What is needed:
Whatever lies between the line with "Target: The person" and the end of the data, both included, must be copied exactly and without pictures.

◇ ◇ ◇

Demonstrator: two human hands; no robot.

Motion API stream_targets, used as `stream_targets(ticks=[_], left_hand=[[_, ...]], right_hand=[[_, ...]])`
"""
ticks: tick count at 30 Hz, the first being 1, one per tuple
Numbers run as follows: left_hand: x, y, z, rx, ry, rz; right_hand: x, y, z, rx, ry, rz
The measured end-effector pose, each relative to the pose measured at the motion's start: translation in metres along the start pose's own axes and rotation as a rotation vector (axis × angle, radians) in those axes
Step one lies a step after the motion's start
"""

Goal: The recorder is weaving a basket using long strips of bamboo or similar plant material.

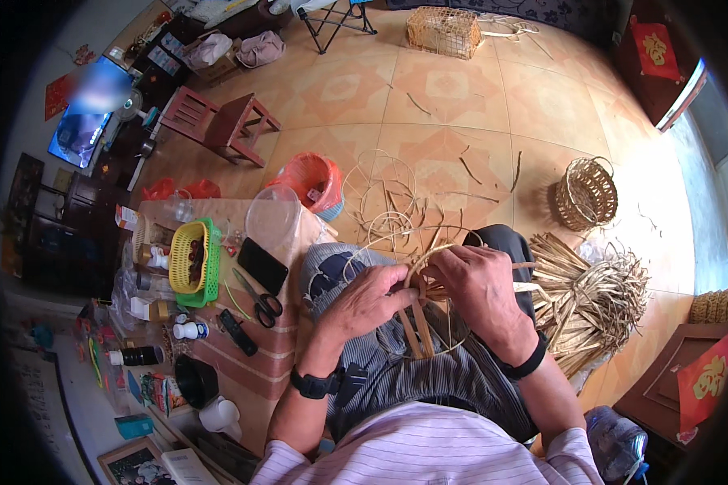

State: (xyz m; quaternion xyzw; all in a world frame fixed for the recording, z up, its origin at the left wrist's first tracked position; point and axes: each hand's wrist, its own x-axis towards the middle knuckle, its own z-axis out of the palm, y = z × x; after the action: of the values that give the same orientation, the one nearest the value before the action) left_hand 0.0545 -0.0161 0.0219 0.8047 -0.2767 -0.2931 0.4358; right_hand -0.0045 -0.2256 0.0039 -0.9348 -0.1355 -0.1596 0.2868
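Observation:
Over my lap, both hands work on a piece of basketwork [418, 327] made of brown dried plant strips and thin cane hoops. My left hand [370, 301] pinches its upper edge between thumb and fingers. Against the same edge, my right hand [479, 287] is closed with its fingers curled down; a flat strip [524, 265] sticks out beside it. The fingertips of the right hand are partly hidden. Just to the right of my knee lies a big bundle of dried strips [594, 303].
A finished-looking woven basket [586, 194] stands on the tiled floor, with loose cane coils [388, 190] ahead. On my left, a table [255, 356] carries scissors [260, 301], a black phone [263, 265] and a yellow-green plastic basket [192, 260]. Beyond it are a red-lined bin [309, 179] and a wooden chair [234, 129].

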Motion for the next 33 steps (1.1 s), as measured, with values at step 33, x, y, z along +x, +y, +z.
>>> stream_targets(ticks=[33], left_hand=[[-0.006, 0.012, 0.010, 0.130, 0.152, -0.071]], right_hand=[[-0.052, -0.035, -0.003, -0.024, 0.196, -0.051]])
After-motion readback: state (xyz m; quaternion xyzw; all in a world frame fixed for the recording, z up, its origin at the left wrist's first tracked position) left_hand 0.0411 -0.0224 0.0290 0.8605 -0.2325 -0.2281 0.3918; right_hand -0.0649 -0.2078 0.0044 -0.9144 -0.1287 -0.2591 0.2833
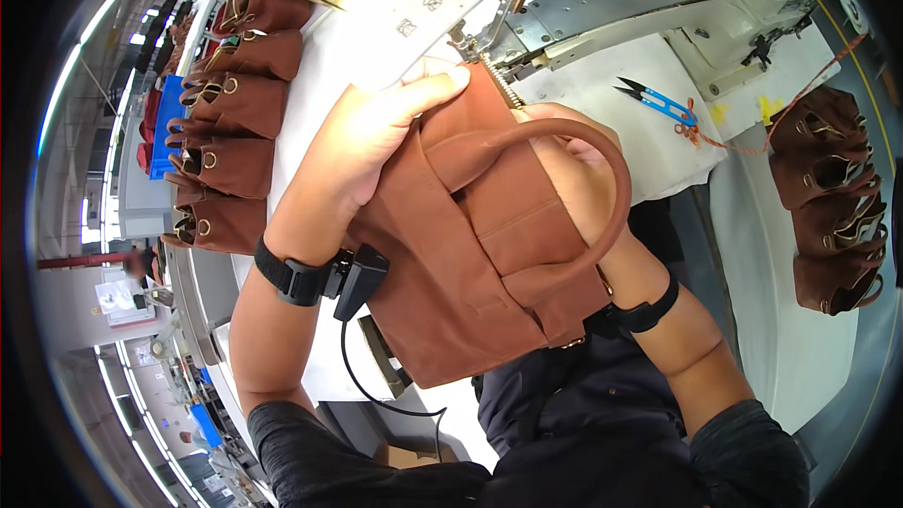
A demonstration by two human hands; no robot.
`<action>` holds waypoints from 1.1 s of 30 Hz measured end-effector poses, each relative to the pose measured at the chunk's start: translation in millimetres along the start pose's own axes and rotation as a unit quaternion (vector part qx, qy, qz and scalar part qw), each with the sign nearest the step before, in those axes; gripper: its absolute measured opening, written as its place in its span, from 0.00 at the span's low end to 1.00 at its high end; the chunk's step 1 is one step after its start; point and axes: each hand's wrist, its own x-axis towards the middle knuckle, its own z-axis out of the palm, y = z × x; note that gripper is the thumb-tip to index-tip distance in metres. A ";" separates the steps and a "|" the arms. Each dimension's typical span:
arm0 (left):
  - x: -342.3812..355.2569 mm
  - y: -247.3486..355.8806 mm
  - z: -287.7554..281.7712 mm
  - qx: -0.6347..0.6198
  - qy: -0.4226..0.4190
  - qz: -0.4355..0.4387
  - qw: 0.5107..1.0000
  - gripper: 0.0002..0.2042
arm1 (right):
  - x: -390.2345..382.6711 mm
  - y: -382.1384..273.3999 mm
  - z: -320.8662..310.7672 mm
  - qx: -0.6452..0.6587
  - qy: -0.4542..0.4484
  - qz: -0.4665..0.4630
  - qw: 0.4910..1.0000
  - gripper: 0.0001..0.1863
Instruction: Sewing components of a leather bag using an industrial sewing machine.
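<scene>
Hands [362, 146] grip brown bag [480, 254] — sewing machine [602, 9] near.

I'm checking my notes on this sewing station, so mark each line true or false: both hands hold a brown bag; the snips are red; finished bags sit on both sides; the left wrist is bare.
1. Both hands hold a brown bag. True: the left hand and the right hand grip the brown bag.
2. The snips are red. False: the snips have blue handles.
3. Brown bags sit on both sides. True: a left row and a right stack.
4. The left wrist is bare. False: it wears a black strap.
</scene>
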 end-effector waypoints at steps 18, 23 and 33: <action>8.0 6.6 -4.7 0.038 -0.069 0.040 0.996 0.14 | 18.3 24.2 -3.0 0.080 -0.029 0.006 0.996 0.09; 10.2 6.5 -7.2 0.075 -0.064 0.061 0.993 0.17 | 8.8 20.3 -8.3 0.061 -0.031 0.021 0.997 0.11; 14.9 12.3 -10.6 0.074 -0.074 0.061 0.993 0.17 | 6.5 10.6 -7.1 0.039 -0.036 0.021 0.998 0.11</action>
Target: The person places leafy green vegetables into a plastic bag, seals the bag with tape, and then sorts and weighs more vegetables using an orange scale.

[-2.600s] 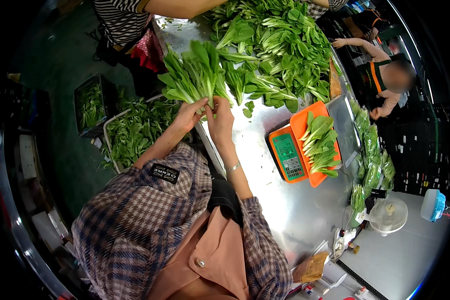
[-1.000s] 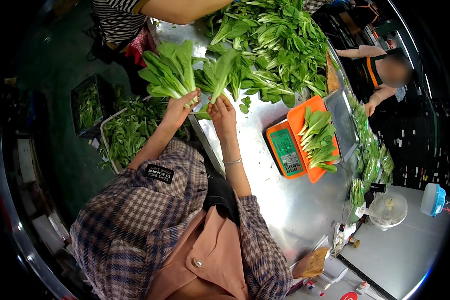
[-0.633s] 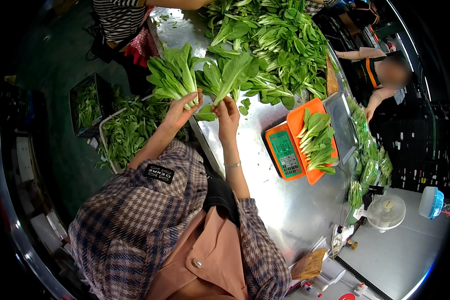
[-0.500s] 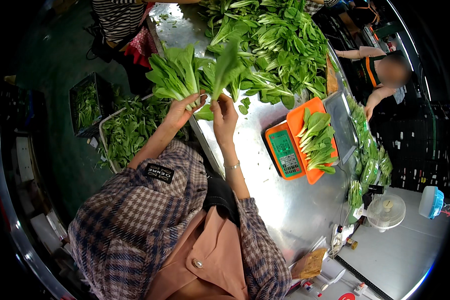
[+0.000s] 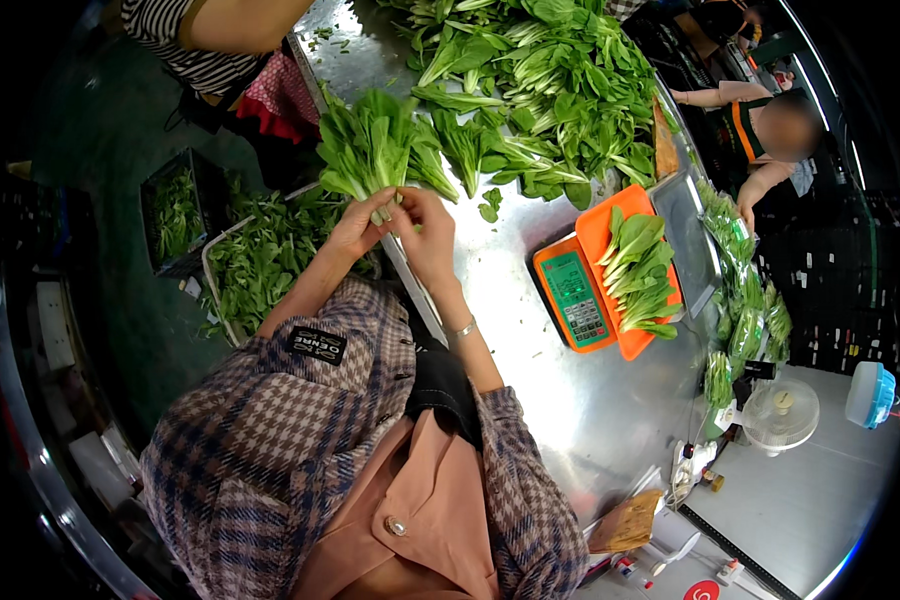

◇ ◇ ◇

Problem solution:
Target: The person places leafy green vegetables into a plastic bag, seals the bag with tape, and then sorts and weighs more vegetables using an orange scale.

[-2.600s] 
[-1.000s] 
[-0.633s] 
[-0.500s] 
[+0.000s] 

Nothing remains open in this exercise.